- **Required action**
Gather the lines from the material that contain "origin".

- **Recorded information**
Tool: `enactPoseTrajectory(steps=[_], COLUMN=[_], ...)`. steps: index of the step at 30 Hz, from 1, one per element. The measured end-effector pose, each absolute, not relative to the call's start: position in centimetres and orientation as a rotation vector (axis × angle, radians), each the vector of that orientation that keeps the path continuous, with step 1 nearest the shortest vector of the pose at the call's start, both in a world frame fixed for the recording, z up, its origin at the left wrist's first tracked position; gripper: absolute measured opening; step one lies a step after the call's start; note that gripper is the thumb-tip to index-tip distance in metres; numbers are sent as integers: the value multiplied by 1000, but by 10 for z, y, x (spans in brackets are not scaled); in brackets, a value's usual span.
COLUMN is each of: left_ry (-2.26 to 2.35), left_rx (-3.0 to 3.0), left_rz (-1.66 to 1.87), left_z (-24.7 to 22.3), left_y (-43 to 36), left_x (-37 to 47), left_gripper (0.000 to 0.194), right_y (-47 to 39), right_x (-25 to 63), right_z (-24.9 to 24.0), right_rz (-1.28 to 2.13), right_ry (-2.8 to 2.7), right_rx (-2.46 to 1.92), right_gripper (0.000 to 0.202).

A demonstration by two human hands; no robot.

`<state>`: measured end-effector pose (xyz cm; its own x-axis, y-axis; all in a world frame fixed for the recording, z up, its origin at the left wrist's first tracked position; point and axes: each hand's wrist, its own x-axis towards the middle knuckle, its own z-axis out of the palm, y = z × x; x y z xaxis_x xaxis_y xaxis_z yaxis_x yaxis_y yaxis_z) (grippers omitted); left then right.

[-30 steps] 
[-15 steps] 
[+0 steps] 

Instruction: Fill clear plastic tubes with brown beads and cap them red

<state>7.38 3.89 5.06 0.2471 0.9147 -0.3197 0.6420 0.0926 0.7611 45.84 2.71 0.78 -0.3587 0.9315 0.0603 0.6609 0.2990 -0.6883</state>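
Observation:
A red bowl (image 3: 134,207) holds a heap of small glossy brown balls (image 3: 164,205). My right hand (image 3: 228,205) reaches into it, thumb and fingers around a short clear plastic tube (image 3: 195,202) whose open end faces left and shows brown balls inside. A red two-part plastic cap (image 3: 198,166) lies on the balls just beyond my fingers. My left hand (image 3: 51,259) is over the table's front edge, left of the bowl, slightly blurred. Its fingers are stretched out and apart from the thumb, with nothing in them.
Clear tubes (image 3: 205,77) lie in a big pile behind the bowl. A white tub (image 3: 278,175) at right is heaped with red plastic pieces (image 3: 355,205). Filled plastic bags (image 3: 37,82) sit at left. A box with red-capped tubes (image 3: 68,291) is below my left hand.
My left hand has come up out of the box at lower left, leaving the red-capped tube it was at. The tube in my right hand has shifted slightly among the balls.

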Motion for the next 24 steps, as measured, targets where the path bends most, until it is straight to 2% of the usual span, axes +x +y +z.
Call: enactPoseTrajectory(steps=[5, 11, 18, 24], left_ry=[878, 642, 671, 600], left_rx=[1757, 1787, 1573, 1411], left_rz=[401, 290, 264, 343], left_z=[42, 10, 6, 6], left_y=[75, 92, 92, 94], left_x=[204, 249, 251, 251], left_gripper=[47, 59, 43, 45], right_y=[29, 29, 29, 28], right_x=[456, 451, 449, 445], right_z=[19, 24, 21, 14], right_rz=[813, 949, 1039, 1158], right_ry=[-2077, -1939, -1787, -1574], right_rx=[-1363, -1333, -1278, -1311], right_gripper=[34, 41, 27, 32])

- **Answer for the task**
Tool: `enactPoseTrajectory(steps=[_], COLUMN=[_], ...)`. steps: index of the step at 30 Hz, from 1, one per element. The measured end-effector pose, each absolute, not relative to the call's start: position in centimetres and orientation as a rotation vector (axis × angle, radians), each the vector of that orientation that keeps the path continuous, with step 1 nearest the shortest vector of the pose at the call's start, both in a world frame fixed for the recording, z up, its origin at the left wrist's first tracked position; gripper: absolute measured opening; step one lies a step after the call's start; note that gripper is the thumb-tip to index-tip distance in metres; numbers are sent as integers: the value multiplied by 1000, but by 10 for z, y, x (spans in brackets are not scaled); in brackets, a value's usual span.
`<state>`: measured end-effector pose (xyz cm; its own x-axis, y-axis; all in a world frame fixed for the recording, z up, its origin at the left wrist's first tracked position; point and axes: each hand's wrist, its own x-axis towards the middle knuckle, its own z-axis out of the palm, y = z × x; x y z xaxis_x xaxis_y xaxis_z yaxis_x yaxis_y yaxis_z) (grippers omitted); left then right.

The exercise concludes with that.